No hydraulics work, fluid looks good and clean. Fluid level ok, no change with level running or not.


----------



## dodgewade (Nov 12, 2006)

Fluid level doesn't change if its running or not.


----------



## winston (Aug 19, 2008)

dodgewade said:


> No hydraulics work, fluid looks good and clean. Fluid level ok, no change with level running or not.


"No hydraulics work" I am unsure about this. Are you saying the hydraulics do or don't work?


----------



## dodgewade (Nov 12, 2006)

No hydraulics.
Nothing concerning hydraulics work.
Thanks,


----------



## winston (Aug 19, 2008)

Pretty sure your 2220 has a spin on transmission fluid filter. Should be on the right side down low around the rear of the engine. You also have a transmission suction screen in the transmission. I believe you need to change the spin on filter, drain the transmission and pull and clean the suction strainer. I believe the suction strainer will be your main problem because the power shift pump doesn't pull through the spin on filter, just the suction screen. Your transmission will hold around 5 gallons so be ready when you pull the plug. I am not sure about the location of the 2220 suction screen but I think it is on the left side on the transmission just opposite where the suction line goes into the transmission. There will be a 3 bolt flange (triangular). It will be down low on the transmission.


----------



## dodgewade (Nov 12, 2006)

The suction strainer was plugged up, very bad. Cleaning changing the spin-on filter tomorrow night. Thanks for the help.
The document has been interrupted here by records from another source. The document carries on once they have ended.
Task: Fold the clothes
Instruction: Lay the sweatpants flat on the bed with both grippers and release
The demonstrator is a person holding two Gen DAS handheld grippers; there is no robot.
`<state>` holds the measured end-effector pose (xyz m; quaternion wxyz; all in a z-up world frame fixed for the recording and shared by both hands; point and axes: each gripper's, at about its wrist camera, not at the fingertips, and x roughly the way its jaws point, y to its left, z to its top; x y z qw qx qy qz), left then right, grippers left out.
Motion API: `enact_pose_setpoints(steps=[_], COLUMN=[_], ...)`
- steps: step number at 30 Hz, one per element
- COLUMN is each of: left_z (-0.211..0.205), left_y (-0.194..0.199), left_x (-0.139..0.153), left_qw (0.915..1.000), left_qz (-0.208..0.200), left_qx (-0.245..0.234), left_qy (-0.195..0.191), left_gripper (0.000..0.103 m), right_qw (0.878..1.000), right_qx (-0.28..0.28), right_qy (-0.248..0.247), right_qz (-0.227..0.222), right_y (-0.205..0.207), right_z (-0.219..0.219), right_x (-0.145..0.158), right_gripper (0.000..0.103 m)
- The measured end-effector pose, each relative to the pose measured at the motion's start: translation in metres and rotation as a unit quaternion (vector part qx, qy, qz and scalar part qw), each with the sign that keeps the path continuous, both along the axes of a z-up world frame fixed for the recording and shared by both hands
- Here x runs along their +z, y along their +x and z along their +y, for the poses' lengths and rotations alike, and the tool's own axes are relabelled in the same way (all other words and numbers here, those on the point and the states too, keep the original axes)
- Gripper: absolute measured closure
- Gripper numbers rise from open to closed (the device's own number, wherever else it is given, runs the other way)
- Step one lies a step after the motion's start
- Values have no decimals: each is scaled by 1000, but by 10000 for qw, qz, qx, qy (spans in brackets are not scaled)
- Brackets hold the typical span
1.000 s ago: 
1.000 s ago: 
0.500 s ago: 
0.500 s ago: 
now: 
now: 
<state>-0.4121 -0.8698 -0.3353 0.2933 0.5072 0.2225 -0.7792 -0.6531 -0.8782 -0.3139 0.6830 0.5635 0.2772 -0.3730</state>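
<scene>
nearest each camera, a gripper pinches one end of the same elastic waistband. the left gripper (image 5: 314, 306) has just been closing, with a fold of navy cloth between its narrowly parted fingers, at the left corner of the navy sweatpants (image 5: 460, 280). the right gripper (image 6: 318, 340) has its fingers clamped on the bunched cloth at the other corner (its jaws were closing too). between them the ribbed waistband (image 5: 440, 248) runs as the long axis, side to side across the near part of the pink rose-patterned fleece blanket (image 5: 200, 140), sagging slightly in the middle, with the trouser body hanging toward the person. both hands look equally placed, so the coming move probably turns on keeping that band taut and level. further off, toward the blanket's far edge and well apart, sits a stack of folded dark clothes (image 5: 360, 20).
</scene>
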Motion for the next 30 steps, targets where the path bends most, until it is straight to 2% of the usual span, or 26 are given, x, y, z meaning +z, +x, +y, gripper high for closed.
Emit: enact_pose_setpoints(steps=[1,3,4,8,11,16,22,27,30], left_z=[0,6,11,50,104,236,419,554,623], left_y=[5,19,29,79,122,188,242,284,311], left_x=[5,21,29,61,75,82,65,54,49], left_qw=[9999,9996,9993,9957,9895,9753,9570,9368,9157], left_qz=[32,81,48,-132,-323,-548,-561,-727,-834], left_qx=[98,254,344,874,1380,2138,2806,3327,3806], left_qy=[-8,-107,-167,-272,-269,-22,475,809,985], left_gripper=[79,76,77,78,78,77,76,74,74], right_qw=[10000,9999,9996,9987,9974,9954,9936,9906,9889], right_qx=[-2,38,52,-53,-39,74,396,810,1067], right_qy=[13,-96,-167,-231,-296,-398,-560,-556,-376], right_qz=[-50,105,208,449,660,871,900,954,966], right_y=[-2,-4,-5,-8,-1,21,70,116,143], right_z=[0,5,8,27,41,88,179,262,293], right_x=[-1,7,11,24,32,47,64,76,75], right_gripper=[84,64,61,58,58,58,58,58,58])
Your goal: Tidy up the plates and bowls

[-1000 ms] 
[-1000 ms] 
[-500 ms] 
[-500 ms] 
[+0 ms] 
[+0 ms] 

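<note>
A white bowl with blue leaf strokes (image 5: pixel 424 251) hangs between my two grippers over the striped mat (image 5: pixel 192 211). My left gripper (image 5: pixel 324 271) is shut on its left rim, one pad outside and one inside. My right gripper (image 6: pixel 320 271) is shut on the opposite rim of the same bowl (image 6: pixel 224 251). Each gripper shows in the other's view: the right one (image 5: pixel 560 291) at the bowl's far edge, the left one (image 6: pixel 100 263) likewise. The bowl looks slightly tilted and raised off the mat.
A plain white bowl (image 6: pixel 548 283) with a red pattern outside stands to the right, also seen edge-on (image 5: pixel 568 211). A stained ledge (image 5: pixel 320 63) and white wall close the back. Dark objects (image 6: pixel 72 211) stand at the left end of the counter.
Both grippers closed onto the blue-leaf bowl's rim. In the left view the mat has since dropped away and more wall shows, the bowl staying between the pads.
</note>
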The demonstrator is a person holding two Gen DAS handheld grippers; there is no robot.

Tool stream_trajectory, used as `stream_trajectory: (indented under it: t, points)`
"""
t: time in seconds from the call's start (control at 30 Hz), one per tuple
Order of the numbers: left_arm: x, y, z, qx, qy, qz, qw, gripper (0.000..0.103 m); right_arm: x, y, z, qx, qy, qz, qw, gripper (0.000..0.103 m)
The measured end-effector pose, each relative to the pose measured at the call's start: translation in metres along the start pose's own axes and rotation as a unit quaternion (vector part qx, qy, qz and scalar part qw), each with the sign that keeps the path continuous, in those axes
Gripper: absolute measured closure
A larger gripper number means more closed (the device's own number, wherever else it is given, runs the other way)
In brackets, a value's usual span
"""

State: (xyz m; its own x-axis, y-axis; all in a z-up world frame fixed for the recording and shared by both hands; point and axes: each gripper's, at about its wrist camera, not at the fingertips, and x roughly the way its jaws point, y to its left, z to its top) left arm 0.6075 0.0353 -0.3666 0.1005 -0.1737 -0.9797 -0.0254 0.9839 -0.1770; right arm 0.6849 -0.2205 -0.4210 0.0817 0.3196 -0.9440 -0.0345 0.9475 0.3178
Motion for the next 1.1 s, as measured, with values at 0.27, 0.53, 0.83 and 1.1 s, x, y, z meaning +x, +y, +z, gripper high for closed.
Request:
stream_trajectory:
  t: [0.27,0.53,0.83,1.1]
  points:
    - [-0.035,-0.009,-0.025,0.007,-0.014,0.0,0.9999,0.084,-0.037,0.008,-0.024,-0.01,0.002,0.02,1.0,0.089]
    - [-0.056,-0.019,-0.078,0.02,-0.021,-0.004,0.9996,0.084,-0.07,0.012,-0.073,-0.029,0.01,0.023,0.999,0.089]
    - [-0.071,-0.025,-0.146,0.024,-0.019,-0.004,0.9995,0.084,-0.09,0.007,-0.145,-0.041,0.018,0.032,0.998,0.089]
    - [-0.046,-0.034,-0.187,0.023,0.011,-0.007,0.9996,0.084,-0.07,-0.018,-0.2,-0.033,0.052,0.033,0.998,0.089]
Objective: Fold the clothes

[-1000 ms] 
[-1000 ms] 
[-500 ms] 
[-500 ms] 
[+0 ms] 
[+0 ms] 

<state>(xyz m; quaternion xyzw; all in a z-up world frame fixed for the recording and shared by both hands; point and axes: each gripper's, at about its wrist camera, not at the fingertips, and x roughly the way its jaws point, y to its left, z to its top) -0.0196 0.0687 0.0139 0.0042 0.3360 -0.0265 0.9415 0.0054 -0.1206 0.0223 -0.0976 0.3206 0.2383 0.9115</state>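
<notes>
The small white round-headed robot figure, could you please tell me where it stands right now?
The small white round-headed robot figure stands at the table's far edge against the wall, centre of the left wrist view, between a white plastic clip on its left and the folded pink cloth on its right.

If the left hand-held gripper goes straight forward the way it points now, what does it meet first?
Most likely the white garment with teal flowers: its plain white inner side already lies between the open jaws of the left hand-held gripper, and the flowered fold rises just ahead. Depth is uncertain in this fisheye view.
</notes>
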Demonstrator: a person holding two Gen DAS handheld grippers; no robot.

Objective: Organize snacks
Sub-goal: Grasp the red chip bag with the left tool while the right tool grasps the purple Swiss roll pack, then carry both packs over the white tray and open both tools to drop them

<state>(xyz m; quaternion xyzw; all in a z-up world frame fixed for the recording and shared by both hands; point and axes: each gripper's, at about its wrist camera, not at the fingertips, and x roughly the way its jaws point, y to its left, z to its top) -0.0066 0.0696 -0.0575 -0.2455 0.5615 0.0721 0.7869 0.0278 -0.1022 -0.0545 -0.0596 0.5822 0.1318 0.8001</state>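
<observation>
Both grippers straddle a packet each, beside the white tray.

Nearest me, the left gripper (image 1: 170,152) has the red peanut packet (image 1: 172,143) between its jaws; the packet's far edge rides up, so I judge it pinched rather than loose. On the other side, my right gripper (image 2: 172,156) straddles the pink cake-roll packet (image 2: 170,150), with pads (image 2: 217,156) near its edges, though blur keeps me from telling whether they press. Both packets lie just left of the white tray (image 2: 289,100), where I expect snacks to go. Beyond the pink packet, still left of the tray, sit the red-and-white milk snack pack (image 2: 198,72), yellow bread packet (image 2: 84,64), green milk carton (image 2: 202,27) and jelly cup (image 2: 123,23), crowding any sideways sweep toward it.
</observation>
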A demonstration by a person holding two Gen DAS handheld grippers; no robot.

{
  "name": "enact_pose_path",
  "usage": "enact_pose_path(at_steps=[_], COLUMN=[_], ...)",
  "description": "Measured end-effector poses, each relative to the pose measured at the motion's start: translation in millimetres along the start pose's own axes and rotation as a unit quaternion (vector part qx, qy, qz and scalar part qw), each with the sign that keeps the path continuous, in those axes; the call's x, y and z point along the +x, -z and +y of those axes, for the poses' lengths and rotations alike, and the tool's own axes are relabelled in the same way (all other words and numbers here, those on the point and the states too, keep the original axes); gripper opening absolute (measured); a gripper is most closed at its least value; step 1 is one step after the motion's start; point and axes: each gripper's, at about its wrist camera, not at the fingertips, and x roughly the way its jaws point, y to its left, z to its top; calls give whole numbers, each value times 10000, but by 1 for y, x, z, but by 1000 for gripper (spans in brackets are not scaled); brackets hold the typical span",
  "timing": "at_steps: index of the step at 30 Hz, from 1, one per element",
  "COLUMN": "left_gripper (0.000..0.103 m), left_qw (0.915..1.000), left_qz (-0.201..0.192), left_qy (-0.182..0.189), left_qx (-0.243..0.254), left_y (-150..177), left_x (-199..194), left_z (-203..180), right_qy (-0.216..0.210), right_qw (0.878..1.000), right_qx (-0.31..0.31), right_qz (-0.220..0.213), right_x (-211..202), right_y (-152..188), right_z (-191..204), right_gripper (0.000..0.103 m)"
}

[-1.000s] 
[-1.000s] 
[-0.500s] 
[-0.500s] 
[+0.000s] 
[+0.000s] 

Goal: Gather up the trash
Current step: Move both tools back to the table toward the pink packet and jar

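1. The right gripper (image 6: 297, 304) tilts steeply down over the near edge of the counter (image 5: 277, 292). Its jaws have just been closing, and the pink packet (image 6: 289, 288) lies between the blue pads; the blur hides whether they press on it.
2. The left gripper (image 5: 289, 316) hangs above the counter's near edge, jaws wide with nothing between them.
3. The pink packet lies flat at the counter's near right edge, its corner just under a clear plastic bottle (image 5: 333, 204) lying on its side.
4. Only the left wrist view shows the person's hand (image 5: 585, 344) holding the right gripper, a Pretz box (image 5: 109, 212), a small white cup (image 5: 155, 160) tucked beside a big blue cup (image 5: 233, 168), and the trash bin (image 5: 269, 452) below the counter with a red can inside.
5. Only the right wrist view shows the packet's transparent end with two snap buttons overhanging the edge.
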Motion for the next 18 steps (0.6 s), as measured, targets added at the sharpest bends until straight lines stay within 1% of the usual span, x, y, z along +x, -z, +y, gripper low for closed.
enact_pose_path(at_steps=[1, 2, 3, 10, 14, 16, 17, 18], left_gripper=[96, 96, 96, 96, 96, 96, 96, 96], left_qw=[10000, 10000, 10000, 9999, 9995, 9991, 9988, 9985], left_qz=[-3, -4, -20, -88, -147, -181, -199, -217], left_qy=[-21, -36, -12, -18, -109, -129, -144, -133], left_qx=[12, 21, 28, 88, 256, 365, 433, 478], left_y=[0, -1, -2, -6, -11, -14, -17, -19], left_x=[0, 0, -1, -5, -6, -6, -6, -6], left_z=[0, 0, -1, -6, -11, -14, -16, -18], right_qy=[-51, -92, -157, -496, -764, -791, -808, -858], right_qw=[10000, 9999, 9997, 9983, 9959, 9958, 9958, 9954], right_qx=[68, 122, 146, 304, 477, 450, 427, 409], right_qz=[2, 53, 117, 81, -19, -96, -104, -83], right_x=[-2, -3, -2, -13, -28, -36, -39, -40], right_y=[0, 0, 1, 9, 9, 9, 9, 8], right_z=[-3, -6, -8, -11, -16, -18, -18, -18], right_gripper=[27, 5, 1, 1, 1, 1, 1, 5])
The seal around the PTO shaft leaks a little. Is this a major job to change? It appears it is installed from the inside, like the rear cover must come off to change? Where could I get a break down or a picture of this? Any hints to make this easy?

Thanks again for the help.


----------



## winston (Aug 19, 2008)

I don't have access to a 2220 parts drawing so I don't know about the pto seal. Pretty sure the correct seal is Yanmar 194130-26350 which is 42mm x 60mm x 10mm. If you measure your opening and it is 60mm (2,362") then you can pry it out and replace it. Could be a snap ring on the outside of it. I have not manual so I don't know.


----------